## [What you should do]
The full listing below should be copied verbatim.

## [Data section]
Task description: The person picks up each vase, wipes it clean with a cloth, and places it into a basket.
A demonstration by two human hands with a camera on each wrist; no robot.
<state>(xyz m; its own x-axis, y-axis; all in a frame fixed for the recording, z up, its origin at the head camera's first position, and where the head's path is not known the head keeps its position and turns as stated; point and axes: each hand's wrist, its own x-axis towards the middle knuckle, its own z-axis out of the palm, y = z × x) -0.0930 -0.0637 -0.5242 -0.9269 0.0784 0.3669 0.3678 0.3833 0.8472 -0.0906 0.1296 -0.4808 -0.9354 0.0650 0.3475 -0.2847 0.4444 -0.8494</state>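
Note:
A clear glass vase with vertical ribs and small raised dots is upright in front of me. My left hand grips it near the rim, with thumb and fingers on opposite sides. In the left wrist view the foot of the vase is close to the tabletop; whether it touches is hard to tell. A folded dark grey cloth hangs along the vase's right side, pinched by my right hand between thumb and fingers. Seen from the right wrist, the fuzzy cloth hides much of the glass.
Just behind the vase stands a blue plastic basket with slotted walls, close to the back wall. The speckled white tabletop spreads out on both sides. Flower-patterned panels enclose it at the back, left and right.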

## [Written answer]
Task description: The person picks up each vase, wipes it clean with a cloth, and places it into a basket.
A demonstration by two human hands with a camera on each wrist; no robot.
<state>(xyz m; its own x-axis, y-axis; all in a frame fixed for the recording, z up, its origin at the head camera's first position, and where the head's path is not known the head keeps its position and turns as stated; point and axes: each hand's wrist, its own x-axis towards the middle knuckle, its own z-axis out of the palm, y = z × x) -0.0930 -0.0637 -0.5242 -0.9269 0.0784 0.3669 0.3678 0.3833 0.8472 -0.0906 0.1296 -0.4808 -0.9354 0.0650 0.3475 -0.2847 0.4444 -0.8494</state>
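Note:
A clear glass vase with vertical ribs and small raised dots is upright in front of me. My left hand grips it near the rim, with thumb and fingers on opposite sides. In the left wrist view the foot of the vase is close to the tabletop; whether it touches is hard to tell. A folded dark grey cloth hangs along the vase's right side, pinched by my right hand between thumb and fingers. Seen from the right wrist, the fuzzy cloth hides much of the glass.
Just behind the vase stands a blue plastic basket with slotted walls, close to the back wall. The speckled white tabletop spreads out on both sides. Flower-patterned panels enclose it at the back, left and right.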

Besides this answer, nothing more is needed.